▸ Task input
____________
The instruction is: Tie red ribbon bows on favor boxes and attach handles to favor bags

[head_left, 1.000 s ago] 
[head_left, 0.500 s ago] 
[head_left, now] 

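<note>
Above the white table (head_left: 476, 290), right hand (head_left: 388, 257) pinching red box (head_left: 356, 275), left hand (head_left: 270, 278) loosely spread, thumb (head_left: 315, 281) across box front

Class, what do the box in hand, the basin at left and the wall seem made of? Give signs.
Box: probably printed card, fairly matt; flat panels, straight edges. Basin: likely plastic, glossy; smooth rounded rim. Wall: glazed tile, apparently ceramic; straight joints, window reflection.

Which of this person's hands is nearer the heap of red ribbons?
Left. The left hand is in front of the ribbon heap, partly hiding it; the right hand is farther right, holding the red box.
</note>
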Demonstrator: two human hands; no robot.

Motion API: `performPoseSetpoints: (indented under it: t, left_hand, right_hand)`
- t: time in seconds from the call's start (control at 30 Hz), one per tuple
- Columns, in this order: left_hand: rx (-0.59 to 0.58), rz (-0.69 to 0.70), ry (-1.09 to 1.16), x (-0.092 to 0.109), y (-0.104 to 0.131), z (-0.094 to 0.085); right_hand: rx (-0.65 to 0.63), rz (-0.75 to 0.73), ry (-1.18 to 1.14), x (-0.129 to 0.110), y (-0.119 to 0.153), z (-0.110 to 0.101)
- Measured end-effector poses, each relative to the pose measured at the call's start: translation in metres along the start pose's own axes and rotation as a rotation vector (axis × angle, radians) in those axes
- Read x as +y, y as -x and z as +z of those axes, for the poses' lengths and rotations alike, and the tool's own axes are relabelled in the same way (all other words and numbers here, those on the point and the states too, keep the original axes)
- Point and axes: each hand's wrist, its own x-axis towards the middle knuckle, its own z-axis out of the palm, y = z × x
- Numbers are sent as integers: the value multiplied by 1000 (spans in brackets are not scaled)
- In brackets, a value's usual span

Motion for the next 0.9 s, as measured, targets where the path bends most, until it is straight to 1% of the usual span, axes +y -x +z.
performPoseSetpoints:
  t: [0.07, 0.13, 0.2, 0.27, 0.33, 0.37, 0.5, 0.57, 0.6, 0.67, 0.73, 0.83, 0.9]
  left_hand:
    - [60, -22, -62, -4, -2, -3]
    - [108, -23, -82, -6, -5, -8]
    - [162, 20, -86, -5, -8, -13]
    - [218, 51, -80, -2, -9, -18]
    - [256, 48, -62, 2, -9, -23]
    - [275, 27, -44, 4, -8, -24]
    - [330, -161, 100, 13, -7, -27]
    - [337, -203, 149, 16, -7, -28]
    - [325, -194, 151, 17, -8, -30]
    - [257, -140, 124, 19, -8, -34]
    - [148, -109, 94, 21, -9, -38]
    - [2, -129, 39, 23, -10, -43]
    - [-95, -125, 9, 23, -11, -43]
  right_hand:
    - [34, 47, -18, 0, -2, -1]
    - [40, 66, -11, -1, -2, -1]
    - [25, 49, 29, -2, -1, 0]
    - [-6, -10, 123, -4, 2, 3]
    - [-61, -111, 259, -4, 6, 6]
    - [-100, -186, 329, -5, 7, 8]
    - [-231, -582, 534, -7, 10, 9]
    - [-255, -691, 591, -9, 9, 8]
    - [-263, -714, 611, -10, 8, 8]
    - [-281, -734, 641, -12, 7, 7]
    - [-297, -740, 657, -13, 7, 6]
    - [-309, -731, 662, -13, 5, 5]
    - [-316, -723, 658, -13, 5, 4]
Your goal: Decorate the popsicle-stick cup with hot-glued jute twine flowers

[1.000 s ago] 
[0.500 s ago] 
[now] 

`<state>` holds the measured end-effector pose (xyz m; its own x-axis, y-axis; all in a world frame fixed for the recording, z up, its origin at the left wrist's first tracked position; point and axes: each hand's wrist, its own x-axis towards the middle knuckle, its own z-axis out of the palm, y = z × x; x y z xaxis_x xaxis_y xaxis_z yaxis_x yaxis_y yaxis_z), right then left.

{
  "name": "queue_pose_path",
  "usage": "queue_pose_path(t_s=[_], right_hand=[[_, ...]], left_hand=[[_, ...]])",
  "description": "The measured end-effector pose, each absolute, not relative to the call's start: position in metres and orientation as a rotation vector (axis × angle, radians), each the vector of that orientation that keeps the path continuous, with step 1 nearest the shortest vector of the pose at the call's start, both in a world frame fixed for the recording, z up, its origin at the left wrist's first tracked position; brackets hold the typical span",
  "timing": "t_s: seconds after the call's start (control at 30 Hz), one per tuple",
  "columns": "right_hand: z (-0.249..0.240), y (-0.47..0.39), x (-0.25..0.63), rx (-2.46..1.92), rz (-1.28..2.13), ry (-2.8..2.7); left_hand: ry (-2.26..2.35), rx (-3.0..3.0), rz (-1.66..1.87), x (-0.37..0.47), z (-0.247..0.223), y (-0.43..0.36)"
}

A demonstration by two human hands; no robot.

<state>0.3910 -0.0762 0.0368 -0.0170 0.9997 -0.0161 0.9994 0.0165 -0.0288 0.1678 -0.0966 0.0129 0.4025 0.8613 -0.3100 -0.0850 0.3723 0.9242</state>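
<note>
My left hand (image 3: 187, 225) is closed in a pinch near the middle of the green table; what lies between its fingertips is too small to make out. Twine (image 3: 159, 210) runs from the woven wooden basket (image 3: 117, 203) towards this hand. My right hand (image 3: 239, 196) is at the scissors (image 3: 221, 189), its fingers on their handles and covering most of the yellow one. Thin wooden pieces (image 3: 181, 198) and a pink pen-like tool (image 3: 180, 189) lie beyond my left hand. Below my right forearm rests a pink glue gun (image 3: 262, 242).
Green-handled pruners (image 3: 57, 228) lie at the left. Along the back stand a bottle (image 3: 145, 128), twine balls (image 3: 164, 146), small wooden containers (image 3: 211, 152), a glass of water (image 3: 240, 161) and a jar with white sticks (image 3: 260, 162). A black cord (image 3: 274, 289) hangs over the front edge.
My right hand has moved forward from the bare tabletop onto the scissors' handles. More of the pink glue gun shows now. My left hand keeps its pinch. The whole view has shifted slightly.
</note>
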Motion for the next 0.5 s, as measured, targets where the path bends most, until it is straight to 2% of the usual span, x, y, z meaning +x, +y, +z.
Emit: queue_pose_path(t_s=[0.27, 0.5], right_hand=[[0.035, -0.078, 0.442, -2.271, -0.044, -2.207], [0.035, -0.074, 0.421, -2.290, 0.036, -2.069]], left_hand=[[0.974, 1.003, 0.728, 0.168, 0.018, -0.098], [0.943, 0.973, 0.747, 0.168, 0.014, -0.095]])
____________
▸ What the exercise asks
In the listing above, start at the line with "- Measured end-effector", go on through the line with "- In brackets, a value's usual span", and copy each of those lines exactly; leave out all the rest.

▸ Problem solution
- Measured end-effector poses, each relative to the pose measured at the call's start: translation in metres along the start pose's own axes and rotation as a rotation vector (axis × angle, radians) in those axes
- Read x as +y, y as -x and z as +z of those axes, for the poses' lengths and rotations alike, and the tool's own axes are relabelled in the same way (all other words and numbers here, those on the point and the states too, keep the original axes)
- Point and axes: each hand's wrist, its own x-axis towards the middle knuckle, its own z-axis out of the palm, y = z × x
- Numbers are sent as integers: the value multiplied by 1000 (spans in brackets are not scaled)
- In brackets, a value's usual span

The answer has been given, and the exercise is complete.